* [THE PROBLEM] For this exercise, please reproduce the records below word for word, from the first line through the line with "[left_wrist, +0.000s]".

(Records from a data collection)
+---+

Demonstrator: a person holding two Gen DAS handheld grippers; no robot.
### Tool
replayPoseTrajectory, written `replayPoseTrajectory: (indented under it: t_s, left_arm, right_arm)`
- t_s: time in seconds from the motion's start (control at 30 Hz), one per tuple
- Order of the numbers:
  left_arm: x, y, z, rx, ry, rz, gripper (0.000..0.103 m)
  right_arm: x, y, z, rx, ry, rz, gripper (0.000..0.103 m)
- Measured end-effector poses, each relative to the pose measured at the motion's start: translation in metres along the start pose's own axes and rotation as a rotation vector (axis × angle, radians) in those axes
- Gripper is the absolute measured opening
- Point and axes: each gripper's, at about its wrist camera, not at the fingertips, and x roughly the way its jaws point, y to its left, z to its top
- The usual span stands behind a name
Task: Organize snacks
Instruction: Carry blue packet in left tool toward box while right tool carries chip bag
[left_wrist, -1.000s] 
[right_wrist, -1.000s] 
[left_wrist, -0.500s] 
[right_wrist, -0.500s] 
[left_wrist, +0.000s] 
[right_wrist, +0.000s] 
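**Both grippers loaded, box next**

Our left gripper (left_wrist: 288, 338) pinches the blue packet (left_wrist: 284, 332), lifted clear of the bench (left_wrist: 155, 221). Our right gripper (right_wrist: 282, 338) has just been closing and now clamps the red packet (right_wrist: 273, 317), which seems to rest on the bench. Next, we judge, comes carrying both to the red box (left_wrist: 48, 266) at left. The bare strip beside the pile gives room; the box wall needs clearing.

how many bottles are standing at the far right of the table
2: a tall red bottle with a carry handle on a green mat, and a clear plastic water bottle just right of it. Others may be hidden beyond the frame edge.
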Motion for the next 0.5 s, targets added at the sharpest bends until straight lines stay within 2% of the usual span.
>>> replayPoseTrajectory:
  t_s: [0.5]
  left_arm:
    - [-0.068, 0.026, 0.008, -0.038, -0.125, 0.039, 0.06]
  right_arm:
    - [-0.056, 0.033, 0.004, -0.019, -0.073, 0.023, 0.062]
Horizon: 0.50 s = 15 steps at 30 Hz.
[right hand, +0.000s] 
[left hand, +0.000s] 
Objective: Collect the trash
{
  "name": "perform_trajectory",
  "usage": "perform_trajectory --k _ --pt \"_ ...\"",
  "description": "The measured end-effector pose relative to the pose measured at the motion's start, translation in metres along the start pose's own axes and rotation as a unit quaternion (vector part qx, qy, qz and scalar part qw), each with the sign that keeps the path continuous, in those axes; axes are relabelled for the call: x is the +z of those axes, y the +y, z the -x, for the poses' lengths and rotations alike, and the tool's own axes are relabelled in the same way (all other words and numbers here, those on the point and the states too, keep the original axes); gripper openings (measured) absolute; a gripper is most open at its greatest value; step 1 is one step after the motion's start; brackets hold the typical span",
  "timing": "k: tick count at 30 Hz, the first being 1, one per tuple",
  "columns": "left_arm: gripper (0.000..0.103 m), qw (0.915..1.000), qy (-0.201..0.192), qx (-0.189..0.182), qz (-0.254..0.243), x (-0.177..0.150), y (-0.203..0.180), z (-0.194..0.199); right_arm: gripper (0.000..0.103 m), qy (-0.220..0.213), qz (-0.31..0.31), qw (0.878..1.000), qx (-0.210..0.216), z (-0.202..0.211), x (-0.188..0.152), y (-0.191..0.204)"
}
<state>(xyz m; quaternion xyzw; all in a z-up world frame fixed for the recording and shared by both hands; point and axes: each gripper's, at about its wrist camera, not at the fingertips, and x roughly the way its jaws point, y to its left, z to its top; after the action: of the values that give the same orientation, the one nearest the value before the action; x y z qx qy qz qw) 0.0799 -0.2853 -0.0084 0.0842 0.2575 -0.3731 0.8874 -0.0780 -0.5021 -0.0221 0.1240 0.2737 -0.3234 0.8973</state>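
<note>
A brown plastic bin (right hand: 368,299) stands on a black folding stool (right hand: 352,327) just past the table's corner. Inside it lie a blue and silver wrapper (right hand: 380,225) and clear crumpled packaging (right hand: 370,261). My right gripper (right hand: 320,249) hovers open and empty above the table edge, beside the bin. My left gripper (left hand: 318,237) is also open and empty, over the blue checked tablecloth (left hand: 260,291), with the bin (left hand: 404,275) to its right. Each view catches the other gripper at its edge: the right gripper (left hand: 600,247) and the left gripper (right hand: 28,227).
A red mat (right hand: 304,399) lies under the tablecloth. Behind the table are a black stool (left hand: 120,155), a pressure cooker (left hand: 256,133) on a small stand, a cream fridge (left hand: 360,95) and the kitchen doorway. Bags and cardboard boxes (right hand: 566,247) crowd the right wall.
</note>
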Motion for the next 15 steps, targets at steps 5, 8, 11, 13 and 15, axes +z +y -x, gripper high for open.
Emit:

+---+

* [RESULT OF THE TASK]
Demonstrator: a person holding two Gen DAS handheld grippers; no robot.
### Tool
replayPoseTrajectory, written `replayPoseTrajectory: (indented under it: t_s, left_arm, right_arm)`
- t_s: time in seconds from the motion's start (control at 30 Hz), one per tuple
- Order of the numbers:
  left_arm: x, y, z, rx, ry, rz, gripper (0.000..0.103 m)
  right_arm: x, y, z, rx, ry, rz, gripper (0.000..0.103 m)
- Measured end-effector poses, each relative to the pose measured at the motion's start: translation in metres along the start pose's own axes and rotation as a rotation vector (axis × angle, radians) in those axes
- Gripper is the absolute measured opening
- Point and axes: each gripper's, at about its wrist camera, not at the fingertips, and x roughly the way its jaws point, y to its left, z to its top
- The usual span stands behind a name
Task: Organize snacks
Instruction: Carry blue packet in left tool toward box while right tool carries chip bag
[left_wrist, -1.000s] 
[right_wrist, -1.000s] 
[left_wrist, -0.500s] 
[right_wrist, -0.500s] 
[left_wrist, +0.000s] 

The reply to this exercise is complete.